Department of Clinical Pharmacy, School of Pharmacy, Taipei Medical University, Taipei, Taiwan.
Department of Pharmacy, Faculty of Health Science, University of Muhammadiyah Mataram, Mataram, Indonesia.
Front Immunol. 2021 Oct 13;12:724277. doi: 10.3389/fimmu.2021.724277. eCollection 2021.
Atopic Dermatitis (AD) is a chronic and relapsing skin disease. The medications for treating AD are still limited, most of them are topical corticosteroid creams or antibiotics. The current study attempted to discover potential AD treatments by integrating a gene network and genomic analytic approaches. Herein, the Single Nucleotide Polymorphism (SNPs) associated with AD were extracted from the GWAS catalog. We identified 70 AD-associated loci, and then 94 AD risk genes were found by extending to proximal SNPs based on > 0.8 in Asian populations using HaploReg v4.1. Next, we prioritized the AD risk genes using pipelines of bioinformatic analysis based on six functional annotations to identify biological AD risk genes. Finally, we expanded them according to the molecular interactions using the STRING database to find the drug target genes. Our analysis showed 27 biological AD risk genes, and they were mapped to 76 drug target genes. According to DrugBank and Therapeutic Target Database, 25 drug target genes overlapping with 53 drugs were identified. Importantly, dupilumab, which is approved for AD, was successfully identified in this bioinformatic analysis. Furthermore, ten drugs were found to be potentially useful for AD with clinical or preclinical evidence. In particular, we identified filgotinub and fedratinib, targeting gene JAK1, as potential drugs for AD. Furthermore, four monoclonal antibody drugs (lebrikizumab, tralokinumab, tocilizumab, and canakinumab) were successfully identified as promising for AD repurposing. In sum, the results showed the feasibility of gene networking and genomic information as a potential drug discovery resource.
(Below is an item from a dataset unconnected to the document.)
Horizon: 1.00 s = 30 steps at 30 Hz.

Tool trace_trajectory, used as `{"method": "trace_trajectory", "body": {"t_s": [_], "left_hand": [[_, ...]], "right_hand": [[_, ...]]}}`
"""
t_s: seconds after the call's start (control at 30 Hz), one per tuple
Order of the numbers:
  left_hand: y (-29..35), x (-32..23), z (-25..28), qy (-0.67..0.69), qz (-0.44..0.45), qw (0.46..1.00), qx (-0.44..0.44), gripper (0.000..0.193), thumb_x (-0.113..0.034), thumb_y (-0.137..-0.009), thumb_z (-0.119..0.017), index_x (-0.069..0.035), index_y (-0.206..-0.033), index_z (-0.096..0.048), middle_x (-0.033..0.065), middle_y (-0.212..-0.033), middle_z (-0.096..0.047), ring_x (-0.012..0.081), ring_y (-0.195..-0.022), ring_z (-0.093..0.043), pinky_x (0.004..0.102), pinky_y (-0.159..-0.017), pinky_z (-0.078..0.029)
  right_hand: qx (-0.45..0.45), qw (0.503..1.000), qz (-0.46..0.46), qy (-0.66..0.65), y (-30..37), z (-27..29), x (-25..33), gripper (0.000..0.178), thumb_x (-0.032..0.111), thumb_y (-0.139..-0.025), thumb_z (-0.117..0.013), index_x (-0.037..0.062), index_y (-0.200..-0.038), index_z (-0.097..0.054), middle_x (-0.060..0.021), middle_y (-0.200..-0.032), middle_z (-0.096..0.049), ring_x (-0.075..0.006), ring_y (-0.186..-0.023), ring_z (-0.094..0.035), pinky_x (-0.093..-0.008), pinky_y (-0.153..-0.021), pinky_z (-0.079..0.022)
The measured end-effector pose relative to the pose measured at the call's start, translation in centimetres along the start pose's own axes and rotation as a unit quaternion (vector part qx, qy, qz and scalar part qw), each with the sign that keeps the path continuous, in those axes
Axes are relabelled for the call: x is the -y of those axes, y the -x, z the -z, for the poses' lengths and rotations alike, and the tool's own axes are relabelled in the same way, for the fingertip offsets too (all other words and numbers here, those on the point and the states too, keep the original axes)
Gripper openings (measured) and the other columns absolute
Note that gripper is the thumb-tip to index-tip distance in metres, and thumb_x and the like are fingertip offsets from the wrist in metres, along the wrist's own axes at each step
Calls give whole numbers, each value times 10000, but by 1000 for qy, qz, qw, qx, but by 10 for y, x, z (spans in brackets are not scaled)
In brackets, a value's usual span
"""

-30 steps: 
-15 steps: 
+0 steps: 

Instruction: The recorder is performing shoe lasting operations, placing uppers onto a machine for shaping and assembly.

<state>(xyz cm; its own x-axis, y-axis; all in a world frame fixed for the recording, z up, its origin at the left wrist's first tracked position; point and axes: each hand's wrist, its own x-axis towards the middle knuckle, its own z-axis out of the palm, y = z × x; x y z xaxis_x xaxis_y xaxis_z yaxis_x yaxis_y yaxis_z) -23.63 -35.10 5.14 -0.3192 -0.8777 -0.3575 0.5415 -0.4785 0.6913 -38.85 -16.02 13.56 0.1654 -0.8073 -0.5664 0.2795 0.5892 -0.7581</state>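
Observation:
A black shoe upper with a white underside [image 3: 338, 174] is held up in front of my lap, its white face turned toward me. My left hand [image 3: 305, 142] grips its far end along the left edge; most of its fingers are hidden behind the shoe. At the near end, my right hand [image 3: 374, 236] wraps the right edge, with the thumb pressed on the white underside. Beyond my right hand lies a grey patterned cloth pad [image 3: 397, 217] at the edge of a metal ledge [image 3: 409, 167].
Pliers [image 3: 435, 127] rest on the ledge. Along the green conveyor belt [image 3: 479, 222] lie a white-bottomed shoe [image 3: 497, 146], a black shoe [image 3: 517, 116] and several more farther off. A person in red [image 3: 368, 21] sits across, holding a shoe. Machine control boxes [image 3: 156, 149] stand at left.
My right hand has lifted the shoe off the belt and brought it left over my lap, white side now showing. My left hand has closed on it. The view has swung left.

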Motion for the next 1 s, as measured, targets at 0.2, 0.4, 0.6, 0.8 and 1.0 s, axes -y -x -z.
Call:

特应性皮炎(AD)是一种慢性复发性皮肤病。治疗 AD 的药物仍然有限,大多数是局部皮质类固醇乳膏或抗生素。本研究试图通过整合基因网络和基因组分析方法来发现潜在的 AD 治疗方法。在此,从 GWAS 目录中提取与 AD 相关的单核苷酸多态性(SNP)。我们确定了 70 个与 AD 相关的基因座,然后根据 HaploReg v4.1,基于 >0.8 的亚洲人群,将这些基因座扩展到近端 SNP,发现了 94 个 AD 风险基因。接下来,我们使用基于生物信息学分析的管道,根据六个功能注释对 AD 风险基因进行优先级排序,以识别生物学 AD 风险基因。最后,我们根据 STRING 数据库中的分子相互作用将它们扩展,以找到药物靶基因。我们的分析显示了 27 个生物学 AD 风险基因,它们映射到 76 个药物靶基因。根据 DrugBank 和 Therapeutic Target Database,确定了 25 个与 53 种药物重叠的药物靶基因。重要的是,在这种生物信息学分析中成功地识别了批准用于 AD 的 dupilumab。此外,还发现了 10 种具有临床或临床前证据的潜在用于 AD 的药物。特别是,我们鉴定了靶向基因 JAK1 的 filgotinib 和 fedratinib 作为 AD 的潜在药物。此外,还成功鉴定了四种单克隆抗体药物(lebrikizumab、tralokinumab、tocilizumab 和 canakinumab)作为 AD 重新定位的有希望的药物。总之,结果表明基因网络和基因组信息作为潜在药物发现资源具有可行性。